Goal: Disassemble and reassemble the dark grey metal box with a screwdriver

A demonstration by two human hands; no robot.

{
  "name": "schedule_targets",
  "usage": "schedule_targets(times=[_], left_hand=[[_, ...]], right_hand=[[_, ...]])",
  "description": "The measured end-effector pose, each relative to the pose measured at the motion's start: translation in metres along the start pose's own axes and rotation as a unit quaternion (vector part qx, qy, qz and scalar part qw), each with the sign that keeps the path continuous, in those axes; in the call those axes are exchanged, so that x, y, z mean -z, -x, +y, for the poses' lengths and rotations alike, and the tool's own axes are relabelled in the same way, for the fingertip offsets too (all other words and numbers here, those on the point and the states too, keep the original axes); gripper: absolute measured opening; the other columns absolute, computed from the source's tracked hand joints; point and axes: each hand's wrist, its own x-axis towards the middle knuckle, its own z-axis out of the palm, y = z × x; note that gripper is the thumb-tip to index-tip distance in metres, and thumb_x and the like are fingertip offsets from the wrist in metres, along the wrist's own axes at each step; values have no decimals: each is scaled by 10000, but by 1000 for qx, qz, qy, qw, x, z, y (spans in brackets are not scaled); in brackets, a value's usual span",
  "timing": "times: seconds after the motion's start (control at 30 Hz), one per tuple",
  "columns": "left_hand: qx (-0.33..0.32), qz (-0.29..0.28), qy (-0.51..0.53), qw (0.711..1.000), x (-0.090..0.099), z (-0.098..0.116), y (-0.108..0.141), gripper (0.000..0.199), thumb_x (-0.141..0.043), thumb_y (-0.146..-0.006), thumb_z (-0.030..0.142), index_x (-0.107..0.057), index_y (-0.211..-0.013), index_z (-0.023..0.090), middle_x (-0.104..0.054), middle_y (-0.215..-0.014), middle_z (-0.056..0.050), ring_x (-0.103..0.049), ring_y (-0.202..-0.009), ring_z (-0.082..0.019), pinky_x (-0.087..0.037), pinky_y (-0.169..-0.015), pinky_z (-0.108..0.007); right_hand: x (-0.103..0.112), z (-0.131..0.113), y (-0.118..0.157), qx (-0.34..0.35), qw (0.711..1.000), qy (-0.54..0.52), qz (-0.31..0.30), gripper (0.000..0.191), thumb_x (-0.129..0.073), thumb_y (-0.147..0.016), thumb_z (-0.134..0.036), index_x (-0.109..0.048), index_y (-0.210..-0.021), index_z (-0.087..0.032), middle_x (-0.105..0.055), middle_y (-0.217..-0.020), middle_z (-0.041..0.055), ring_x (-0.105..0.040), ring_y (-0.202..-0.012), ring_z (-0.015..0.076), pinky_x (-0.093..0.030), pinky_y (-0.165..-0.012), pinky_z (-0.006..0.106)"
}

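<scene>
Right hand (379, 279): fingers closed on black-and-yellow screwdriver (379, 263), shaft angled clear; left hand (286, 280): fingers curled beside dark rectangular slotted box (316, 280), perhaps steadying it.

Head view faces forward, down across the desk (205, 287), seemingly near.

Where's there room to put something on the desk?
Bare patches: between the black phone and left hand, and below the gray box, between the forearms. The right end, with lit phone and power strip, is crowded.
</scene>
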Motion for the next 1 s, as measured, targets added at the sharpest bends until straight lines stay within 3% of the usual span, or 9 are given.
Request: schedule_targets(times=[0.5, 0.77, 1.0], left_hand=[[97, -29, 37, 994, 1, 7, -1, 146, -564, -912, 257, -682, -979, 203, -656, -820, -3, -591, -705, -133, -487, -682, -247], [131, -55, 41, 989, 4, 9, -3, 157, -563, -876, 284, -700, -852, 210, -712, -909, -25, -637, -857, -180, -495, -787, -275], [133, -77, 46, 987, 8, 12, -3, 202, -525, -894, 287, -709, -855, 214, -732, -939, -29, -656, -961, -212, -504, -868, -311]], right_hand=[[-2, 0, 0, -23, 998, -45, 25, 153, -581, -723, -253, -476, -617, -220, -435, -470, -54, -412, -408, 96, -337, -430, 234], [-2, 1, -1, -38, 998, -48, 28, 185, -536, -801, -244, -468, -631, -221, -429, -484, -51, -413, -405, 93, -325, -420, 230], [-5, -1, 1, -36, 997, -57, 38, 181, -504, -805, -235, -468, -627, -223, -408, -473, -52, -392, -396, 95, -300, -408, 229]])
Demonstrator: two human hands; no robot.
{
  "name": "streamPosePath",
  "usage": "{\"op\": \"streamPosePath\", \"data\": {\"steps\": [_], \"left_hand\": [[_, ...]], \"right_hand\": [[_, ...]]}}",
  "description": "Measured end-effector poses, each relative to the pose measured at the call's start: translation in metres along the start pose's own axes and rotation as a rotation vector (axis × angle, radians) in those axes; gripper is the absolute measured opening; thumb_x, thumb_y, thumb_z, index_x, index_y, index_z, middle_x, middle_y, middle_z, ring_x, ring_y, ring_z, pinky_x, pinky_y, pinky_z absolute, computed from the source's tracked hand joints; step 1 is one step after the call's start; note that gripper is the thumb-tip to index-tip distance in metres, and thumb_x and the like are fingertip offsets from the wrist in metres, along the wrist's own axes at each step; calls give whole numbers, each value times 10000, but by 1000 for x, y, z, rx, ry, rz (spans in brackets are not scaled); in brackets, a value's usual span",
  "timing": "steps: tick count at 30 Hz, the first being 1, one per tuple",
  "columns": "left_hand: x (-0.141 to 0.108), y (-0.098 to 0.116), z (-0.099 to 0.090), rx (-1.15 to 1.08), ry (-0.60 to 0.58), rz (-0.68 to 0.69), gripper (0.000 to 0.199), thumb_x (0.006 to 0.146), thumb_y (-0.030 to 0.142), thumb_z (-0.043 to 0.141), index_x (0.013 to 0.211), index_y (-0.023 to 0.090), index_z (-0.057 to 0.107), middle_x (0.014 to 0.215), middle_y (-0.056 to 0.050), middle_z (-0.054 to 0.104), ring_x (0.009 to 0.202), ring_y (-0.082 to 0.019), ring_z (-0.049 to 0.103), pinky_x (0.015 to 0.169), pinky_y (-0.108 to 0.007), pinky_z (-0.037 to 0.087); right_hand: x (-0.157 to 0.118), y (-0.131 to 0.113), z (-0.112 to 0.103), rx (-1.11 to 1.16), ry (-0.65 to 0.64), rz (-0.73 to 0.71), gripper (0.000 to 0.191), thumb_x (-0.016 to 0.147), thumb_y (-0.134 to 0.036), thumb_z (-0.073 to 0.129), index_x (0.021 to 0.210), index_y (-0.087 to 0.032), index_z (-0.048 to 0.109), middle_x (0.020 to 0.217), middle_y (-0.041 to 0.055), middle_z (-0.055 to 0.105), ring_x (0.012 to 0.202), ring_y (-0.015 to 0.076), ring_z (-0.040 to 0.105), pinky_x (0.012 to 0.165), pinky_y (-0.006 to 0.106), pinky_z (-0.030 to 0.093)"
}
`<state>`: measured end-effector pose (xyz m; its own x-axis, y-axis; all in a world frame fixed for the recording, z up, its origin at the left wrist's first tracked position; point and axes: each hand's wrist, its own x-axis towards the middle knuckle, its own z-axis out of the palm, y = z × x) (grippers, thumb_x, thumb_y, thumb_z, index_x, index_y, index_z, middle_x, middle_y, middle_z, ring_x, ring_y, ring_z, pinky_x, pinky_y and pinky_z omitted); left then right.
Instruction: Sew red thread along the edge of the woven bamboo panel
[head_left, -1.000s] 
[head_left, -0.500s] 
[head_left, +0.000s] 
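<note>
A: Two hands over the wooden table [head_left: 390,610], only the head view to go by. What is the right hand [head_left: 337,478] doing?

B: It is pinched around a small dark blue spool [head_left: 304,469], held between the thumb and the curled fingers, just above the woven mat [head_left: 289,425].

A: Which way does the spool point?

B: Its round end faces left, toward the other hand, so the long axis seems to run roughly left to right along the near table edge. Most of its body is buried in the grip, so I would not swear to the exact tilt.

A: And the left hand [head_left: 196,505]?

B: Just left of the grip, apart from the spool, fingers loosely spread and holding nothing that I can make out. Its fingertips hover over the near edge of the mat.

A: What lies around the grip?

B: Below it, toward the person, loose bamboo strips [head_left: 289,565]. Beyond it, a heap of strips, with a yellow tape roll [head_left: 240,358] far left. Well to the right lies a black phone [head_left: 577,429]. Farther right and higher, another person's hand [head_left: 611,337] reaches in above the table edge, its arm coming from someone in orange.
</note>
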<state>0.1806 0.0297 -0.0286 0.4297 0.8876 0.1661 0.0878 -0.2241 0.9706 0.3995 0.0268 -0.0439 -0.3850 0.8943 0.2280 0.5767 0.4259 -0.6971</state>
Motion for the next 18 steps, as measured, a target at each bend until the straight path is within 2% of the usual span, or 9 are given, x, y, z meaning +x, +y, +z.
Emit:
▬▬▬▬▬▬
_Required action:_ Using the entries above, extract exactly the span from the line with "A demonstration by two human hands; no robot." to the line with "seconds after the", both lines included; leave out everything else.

_Exercise response:_
A demonstration by two human hands; no robot.

{
  "name": "schedule_targets",
  "usage": "schedule_targets(times=[_], left_hand=[[_, ...]], right_hand=[[_, ...]])",
  "description": "The measured end-effector pose, each relative to the pose measured at the motion's start: translation in metres along the start pose's own axes and rotation as a unit quaternion (vector part qx, qy, qz and scalar part qw), each with the sign that keeps the path continuous, in those axes; in the call those axes are exchanged, so that x, y, z mean -z, -x, +y, for the poses' lengths and rotations alike, and the tool's own axes are relabelled in the same way, for the fingertip offsets too (all other words and numbers here, those on the point and the states too, keep the original axes); gripper: absolute measured opening; the other columns absolute, computed from the source's tracked hand joints; point and axes: each hand's wrist, its own x-axis towards the middle knuckle, its own z-axis out of the palm, y = z × x; note that gripper is the thumb-tip to index-tip distance in metres, and thumb_x and the like are fingertip offsets from the wrist in metres, along the wrist's own axes at each step; values have no decimals: each is scaled by 10000, but by 1000 for qx, qz, qy, qw, x, z, y (spans in brackets are not scaled); in brackets, a value's usual span",
  "timing": "times: seconds after the motion's start (control at 30 Hz), one per tuple",

This output contains the full answer.